Montréal International a réalisé un des objectifs importants du gouvernement de François Legault, soit la création d’emplois payants dans la province de Québec. Depuis janvier, le salaire moyen des emplois que l’agence de promotion économique du Grand Montréal a contribué à créer est de 90 000 $. Montréal International a dévoilé à La Presse ses résultats des six derniers mois.

Isabelle Dubé Isabelle Dubé
La Presse

L’équipe de démarcheurs de Montréal International a réussi à conclure 39 projets d’investissements d’entreprises étrangères depuis janvier. Il s’agit d’une hausse de 34 %, car l’an dernier, à la même période, on en comptait 29. Toutefois, la valeur des projets des six premiers mois de cette année est moins élevée. En 2018, un investissement majeur avait fait grimper les investissements à 1,355 milliard de dollars contre 1,252 milliard de dollars pour 2019.
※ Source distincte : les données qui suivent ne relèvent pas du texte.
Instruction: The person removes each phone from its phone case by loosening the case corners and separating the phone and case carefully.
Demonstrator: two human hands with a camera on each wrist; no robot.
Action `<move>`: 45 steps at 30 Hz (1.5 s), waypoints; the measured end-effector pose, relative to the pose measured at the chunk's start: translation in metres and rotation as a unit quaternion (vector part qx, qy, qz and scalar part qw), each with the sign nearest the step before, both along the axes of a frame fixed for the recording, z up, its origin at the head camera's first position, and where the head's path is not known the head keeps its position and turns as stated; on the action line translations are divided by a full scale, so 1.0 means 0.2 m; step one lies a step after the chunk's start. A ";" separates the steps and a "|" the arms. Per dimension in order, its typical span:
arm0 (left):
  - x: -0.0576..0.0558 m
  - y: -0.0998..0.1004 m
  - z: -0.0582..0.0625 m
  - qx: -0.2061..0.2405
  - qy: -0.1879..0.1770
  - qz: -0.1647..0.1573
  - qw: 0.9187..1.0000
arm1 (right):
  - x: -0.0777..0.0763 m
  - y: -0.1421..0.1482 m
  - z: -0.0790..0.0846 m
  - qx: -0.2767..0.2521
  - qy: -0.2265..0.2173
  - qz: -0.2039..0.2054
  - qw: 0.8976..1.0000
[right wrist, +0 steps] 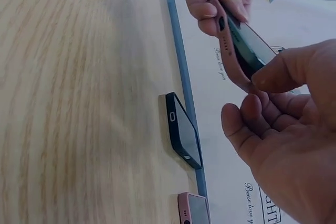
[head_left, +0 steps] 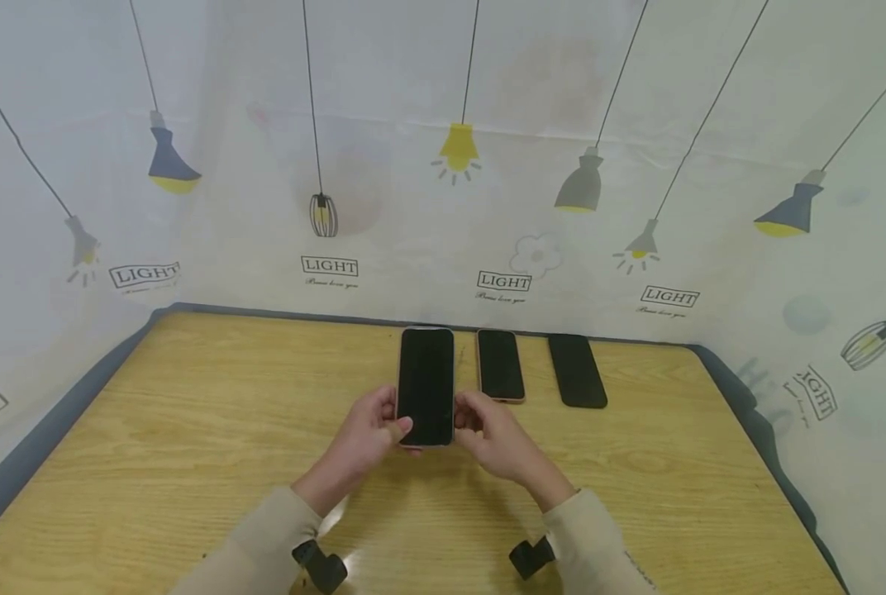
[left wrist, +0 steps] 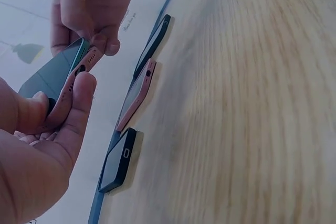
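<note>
Above the table, my left hand (head_left: 363,436) grips a phone (head_left: 426,387) in a pink case (left wrist: 67,92) by its left side, thumb over the front near the lower left corner. My right hand (head_left: 501,440) pinches the opposite lower edge. In the right wrist view, a greenish phone edge (right wrist: 247,45) stands out of the pink case at one corner, leaving a dark gap, with the right thumb at that corner. The left fingers lie beneath the case. The case's back is hidden.
On the wooden table (head_left: 250,496), a pink-edged phone (head_left: 500,365) and a black phone (head_left: 578,370) lie near the back edge. The left wrist view shows another black-cased phone (left wrist: 118,162) in that row. A lamp-printed curtain (head_left: 406,74) surrounds the table.
</note>
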State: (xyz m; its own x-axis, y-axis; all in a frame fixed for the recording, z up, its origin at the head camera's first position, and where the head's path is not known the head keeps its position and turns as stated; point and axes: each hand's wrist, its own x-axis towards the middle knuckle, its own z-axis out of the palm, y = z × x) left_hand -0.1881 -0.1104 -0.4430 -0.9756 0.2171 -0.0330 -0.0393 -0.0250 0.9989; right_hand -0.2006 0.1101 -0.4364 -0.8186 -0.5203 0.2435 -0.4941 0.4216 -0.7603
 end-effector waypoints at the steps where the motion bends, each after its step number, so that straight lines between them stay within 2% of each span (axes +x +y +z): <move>1: 0.00 0.00 0.00 -0.002 0.000 0.002 1.000 | 0.00 0.00 0.00 -0.002 -0.009 -0.002 1.000; 6: 0.01 0.00 0.00 -0.015 0.017 -0.002 1.000 | 0.01 -0.01 0.00 -0.017 -0.057 -0.033 0.998; 11: 0.01 -0.02 -0.01 -0.030 0.032 -0.029 0.999 | 0.02 -0.02 -0.02 -0.038 -0.085 -0.069 0.993; 16: 0.01 -0.04 -0.03 -0.035 0.031 -0.058 0.997 | 0.02 -0.02 -0.03 -0.072 -0.113 -0.079 0.988; 19: 0.00 -0.04 -0.03 -0.032 0.032 -0.063 0.997 | 0.02 -0.02 -0.03 -0.088 -0.131 -0.079 0.984; 27: 0.00 -0.05 -0.05 -0.026 0.029 -0.043 0.998 | 0.01 0.00 -0.03 -0.123 -0.168 -0.087 0.974; 32: 0.00 -0.06 -0.05 -0.022 0.034 -0.043 0.998 | 0.01 0.00 -0.03 -0.148 -0.196 -0.083 0.966; 45: -0.01 -0.07 -0.05 -0.022 0.022 -0.041 0.999 | 0.00 -0.01 -0.04 -0.171 -0.220 -0.093 0.956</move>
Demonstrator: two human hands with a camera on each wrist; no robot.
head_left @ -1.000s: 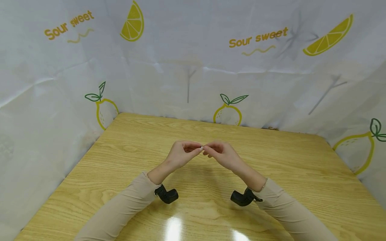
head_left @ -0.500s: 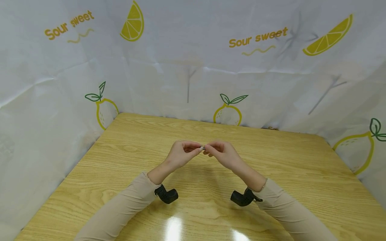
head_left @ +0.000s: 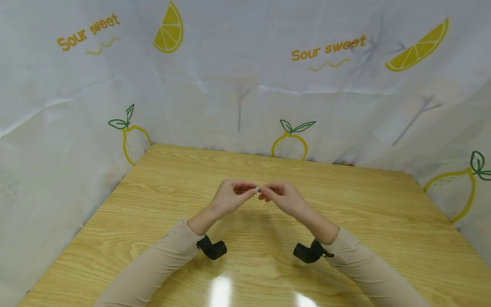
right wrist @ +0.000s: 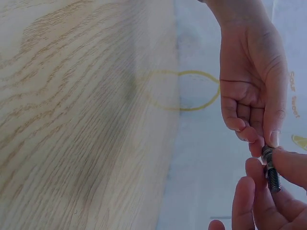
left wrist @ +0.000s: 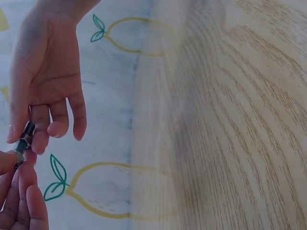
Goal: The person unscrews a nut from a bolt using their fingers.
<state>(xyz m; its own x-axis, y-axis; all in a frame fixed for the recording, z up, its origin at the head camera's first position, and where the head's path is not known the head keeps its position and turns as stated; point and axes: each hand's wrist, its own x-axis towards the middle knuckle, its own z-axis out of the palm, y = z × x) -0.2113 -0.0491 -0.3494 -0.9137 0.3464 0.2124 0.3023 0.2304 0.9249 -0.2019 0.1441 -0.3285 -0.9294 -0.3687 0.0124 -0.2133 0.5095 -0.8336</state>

Secteurs les plus attractifs

Sans surprise, le secteur qui arrive au premier rang est celui des technologies. Les entreprises étrangères investissent dans les jeux vidéo, les effets visuels, les centres de données et l’intelligence artificielle. Viennent ensuite l’aérospatiale, puis l’agroalimentaire et les sciences de la vie.

La société internationale d’effets spéciaux Pixomondo, le consultant américain en commerce électronique Gorilla Group ainsi que la firme japonaise en intelligence artificielle Denso ne sont que quelques exemples d’entreprises qui ont choisi d’investir dans la région métropolitaine.

« Denso n’était pas convaincue que Montréal était le bon endroit, soutient Stéphane Paquet, vice-président, Investissements étrangers, en entrevue téléphonique. On était en concurrence avec l’Ontario et les États-Unis. C’est après plusieurs rencontres qu’on les a convaincus d’ouvrir leur centre en intelligence artificielle ici. »

Progression surprenante de l'Asie-Pacifique

Même si le Canada a connu des tensions avec la Chine, les démarcheurs de Montréal International ne se sont pas laissés démonter. Ils sont allés sur le terrain pour courtiser d’autres pays d’Asie. L’an dernier à pareille date, il n’y avait que deux projets conclus dans cette région du monde valant moins de 100 millions de dollars, alors que cette année, on en compte neuf de 300 millions de dollars.

Je suis assez content. On a mis des efforts et on voit des résultats. On a pu être présents au Japon, en Corée et en Australie. Ça donne des chiffres qu’on n’a jamais vus sur une année.

Stéphane Paquet

« Il ne faut pas se le cacher, poursuit-il. Quand une entreprise de l’Asie songe à investir, elle ne pense pas à Montréal. Il faut prendre l’avion et aller expliquer aux gens sur place pourquoi ils doivent investir chez nous. »

Depuis janvier, la majorité des investissements, soit 48 %, viennent des Amériques, 29 % proviennent de l’Europe et 22 % de l’Asie-Pacifique.

Montréal International se réjouit d’avoir contribué à créer des emplois payants, dont la moyenne des salaires est de 90 000 $ par année.

« C’est deux fois le salaire moyen des Québécois », souligne Stéphane Paquet.

D’ici à la fin de l’année, Montréal International estime qu’elle devrait franchir la barre des 2 milliards de dollars en investissements étrangers. Le nombre de projets devrait dépasser les 63 obtenus en 2018.